But in real HFT firms, speed is useless without one thing:
The ability to fail safely.
Most HFT blow-ups did not happen because of bad strategies. They happened because systems behaved unexpectedly at speed.
This article explains why reliability is a first-class feature in HFT.
1. What Risk Means in HFT (Engineer’s View)
Traditional risk thinks in terms of:
- Daily PnL
- Position limits
HFT risk also includes:
- Duplicate orders
- Stuck network connections
- Partial fills
- Clock skew
- Software bugs executing millions of times
Risk is measured in microseconds and packets, not just money.
2. Failure Is Inevitable at High Speed
In distributed systems:
- Networks drop packets
- Machines reboot
- Processes crash
In HFT:
- These failures happen while trades are live
Assuming failure won’t happen is the biggest risk of all.
Good systems plan for failure from day one.
3. Why Defensive Coding Matters
In normal software, an exception might be acceptable.
In HFT:
- An exception may halt trading
- Or worse, leave trading half-alive
HFT code favors:
- Explicit checks
- Clear invariants
- Fail-fast behavior
Undefined behavior is unacceptable.
4. Inline Risk Checks (Never Block)
Risk checks must:
- Execute in the hot path
- Be deterministic
- Never allocate memory
- Never block
Examples:
- Order size limits
- Price band checks
- Position exposure checks
If a risk check is slow, it becomes a risk itself.
5. Kill Switches: The Last Line of Defense
A kill switch:
- Immediately stops trading
- Cancels all open orders
Kill switches must be:
- Simple
- Reliable
- Independent of complex logic
They should work even when:
- Data feeds are broken
- Strategies are misbehaving
Complex kill switches fail when needed most.
6. Circuit Breakers and Throttles
HFT systems monitor:
- Order rates
- Reject rates
- Latency spikes
If something goes wrong:
- Trading is slowed
- Or halted automatically
This prevents:
- Runaway algorithms
- Exchange penalties
- Catastrophic losses
Automatic brakes beat human reaction time.
7. Observability at Microsecond Scale
You cannot debug what you cannot see.
HFT observability includes:
- Hardware timestamps
- Per-thread latency tracking
- Drop counters
Logging must be:
- Lock-free
- Non-blocking
- Bounded
Visibility must not add jitter.
8. Determinism Beats Complexity
Complex systems:
- Have more failure modes
HFT systems favor:
- Simple state machines
- Clear data flows
- Minimal dependencies
Every additional feature multiplies risk.
Speed without simplicity is fragile.
9. Testing Beyond Unit Tests
HFT testing includes:
- Replay of real market data
- Stress testing bursts
- Fault injection
You must test:
- Bad data
- Delayed packets
- Partial failures
Markets will eventually produce every edge case.
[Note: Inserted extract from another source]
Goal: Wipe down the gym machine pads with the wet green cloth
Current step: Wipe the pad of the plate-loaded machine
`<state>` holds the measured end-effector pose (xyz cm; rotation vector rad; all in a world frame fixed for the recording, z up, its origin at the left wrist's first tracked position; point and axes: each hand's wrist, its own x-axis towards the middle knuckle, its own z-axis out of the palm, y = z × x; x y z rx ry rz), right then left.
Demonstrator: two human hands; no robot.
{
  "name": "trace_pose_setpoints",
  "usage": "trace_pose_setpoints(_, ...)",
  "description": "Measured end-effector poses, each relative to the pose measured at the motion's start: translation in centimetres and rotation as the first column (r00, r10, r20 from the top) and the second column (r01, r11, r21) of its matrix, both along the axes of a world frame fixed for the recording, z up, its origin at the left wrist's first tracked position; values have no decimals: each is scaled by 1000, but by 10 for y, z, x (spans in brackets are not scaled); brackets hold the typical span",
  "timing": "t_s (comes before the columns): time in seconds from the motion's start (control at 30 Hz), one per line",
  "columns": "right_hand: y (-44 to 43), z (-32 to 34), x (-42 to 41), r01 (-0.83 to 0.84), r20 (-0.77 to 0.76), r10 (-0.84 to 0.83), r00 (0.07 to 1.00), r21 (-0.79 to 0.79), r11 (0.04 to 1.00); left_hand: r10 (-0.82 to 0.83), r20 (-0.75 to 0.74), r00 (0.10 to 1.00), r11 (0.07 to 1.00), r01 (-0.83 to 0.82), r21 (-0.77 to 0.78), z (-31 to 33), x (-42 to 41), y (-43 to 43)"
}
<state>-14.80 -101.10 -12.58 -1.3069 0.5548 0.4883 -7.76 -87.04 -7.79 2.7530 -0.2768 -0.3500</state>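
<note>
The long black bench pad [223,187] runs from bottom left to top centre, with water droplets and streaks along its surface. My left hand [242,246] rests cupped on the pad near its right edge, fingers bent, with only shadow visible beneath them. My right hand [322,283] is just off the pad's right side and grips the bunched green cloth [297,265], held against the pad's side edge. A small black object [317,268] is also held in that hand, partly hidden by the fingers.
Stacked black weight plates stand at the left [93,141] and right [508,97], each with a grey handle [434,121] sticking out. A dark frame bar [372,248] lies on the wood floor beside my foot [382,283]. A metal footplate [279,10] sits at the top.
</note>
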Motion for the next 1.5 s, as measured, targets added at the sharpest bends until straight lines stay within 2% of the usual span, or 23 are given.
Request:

10. Why Most Firms Optimize for Survival
The best HFT firms:
- Are not always the fastest
- But are always alive
Long-term success comes from:
- Stable systems
- Controlled risk
- Continuous improvement
Survivability compounds.
11. Beginner Mental Model
Think of HFT systems as:
Fighter jets flying inches above the ground
Speed matters, but stability keeps you alive.
12. Series Conclusion
You now understand HFT from:
- Hardware → OS → Networking → Concurrency → Markets → Risk
This is the mental stack HFT firms expect engineers to have.
Languages and tools change. These principles do not.